Unless you spotted those constant fights, however, and made the intelligent decision to rehome one of the troublemakers so that you removed the opportunity for them to murder each other. Or you saw the starving monster act so happy to have food available and wanted to be cruel, so you put him in a camp with no food before ending the turn and so he saw no food available and thus either starved to death or ran away. Or you noticed that those two monsters were getting real flirty, and you didn't want to risk them reproducing for whatever reason, so you moved one to a different camp before turn end.
I kinda contextualise it by seeing a turn end as a significant amount of in-game time passing. Just because that starving monster seemed to get one meal in while you were watching, doesn't make much difference if you promptly moved him somewhere barren and then passed the equivalent of a month's time. He still starved, ultimately.

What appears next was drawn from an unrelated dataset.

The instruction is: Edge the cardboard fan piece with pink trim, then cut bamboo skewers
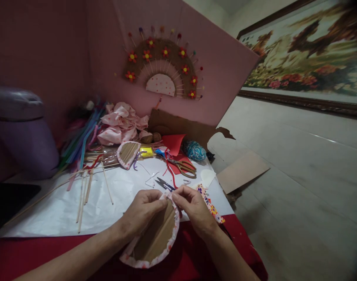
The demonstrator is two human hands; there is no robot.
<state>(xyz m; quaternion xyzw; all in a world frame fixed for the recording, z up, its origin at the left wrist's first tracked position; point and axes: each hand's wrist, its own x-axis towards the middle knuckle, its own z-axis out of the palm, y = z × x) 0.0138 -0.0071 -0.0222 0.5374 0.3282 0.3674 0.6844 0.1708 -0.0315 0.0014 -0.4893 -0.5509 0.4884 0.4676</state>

This means that the things you see in the camps are still important, and can still be reacted to, but the necessary deadline of 'when you have to react by' is entirely controlled by you and that end turn button. If you're finding it tedious to keep manually checking the food troughs in each of your camps every turn, then maybe you need to invest in some kind of auto-feeder, or maybe in cultivating a bit of grass for the herbivores that, for some reason, you decided to put in a camp which grows no natural vegetation. Then once the grass is growing faster than the local herbivores can eat it, you can feel comfortable in checking in on that particular detail a little less frequently. Maybe just once every other turn, or every 5 turns - or hell, that camp has been stable for 100 turns and you've not even glanced at it in all that time, you can be pretty sure it's balanced for their survival, and comfortably.
Or maybe you
want to limit yourself to clicking that end-turn button once per real-life day, so that the births, deaths and every milestone in between feels that much more impactful, because you just love watching them, growing attached to them, and playing with them in the moment. In that case, more power to you, and I hope Monstrus gives you the experience you wanted.